My art director/partner came by my office yesterday. I asked her to, actually, because I wanted her to get off the dime and finish a project we have been working on since before Christmas. Because it doesn't have a hard and fast due date yet, she's been content to let it sit so she can spend her days shopping online and texting her much-younger boyfriend. Because I believe layoffs are imminent, I'm not as content. I want it known that I care about my client, and she's not going to drag me down. I told her that.

She changed the subject. I'm taking Tuesday off as a vacation day. Since we have Dr. King's birthday off Monday, that gives me a four-day weekend.

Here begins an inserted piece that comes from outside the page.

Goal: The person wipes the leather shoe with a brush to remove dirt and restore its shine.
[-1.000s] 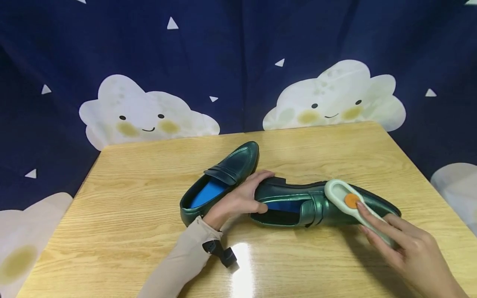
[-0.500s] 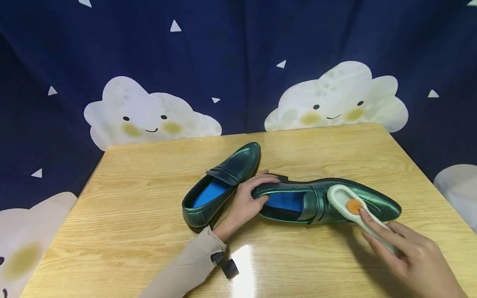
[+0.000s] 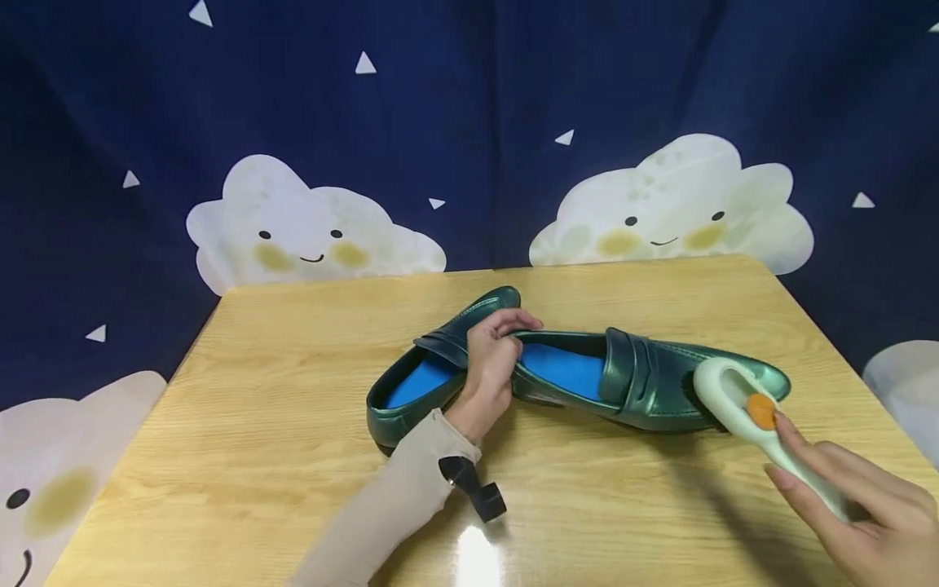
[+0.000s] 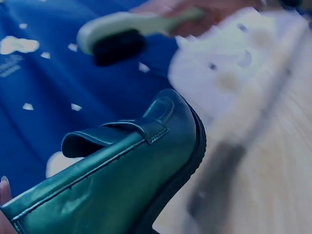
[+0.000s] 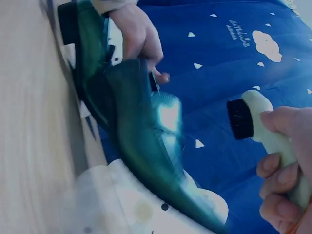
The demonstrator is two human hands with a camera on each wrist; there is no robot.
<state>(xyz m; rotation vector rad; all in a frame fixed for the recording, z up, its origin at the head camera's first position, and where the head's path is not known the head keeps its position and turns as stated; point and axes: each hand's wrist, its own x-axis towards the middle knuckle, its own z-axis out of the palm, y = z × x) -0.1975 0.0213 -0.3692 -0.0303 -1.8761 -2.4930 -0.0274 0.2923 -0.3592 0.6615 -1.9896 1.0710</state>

She wanted to know what my "big plans" are.

My "big plan" is to watch my Senator, Chicago's own Barack Obama, inaugurated. It's history. I can't be there in person, but I can watch it live from my living room. This is very, very important to me.

This bothers my art director. I should go out more. I should get a man. She's willing to help.

I told her not to give it another thought, as all the age appropriate men are married or gay. I meant this as levity, hoping to get her off the subject and out of my office.

I wasn't so lucky.

She went on to tell me that all I need is a makeover and I could score a younger man. I have nice enough skin to get someone younger, she tells me, and I have "a good personality." After all, I'm "very funny." All I need is the confidence that would come from the right clothes, makeup and hair. She is willing to help.

I don't know why she thinks this will cheer me up. I think I am rather honest in my self-assessment. It doesn't help to HEAR that all that's wrong with how I look.

She doesn't know me as well as she thinks she does, so she can't know how much not being pretty hurts. I'm not ugly, I don't scare dogs or children, I'm just not pretty. I know it, and it's always hurt. Because I'm smart and reasonably accomplished, it's not supposed to hurt, but it does.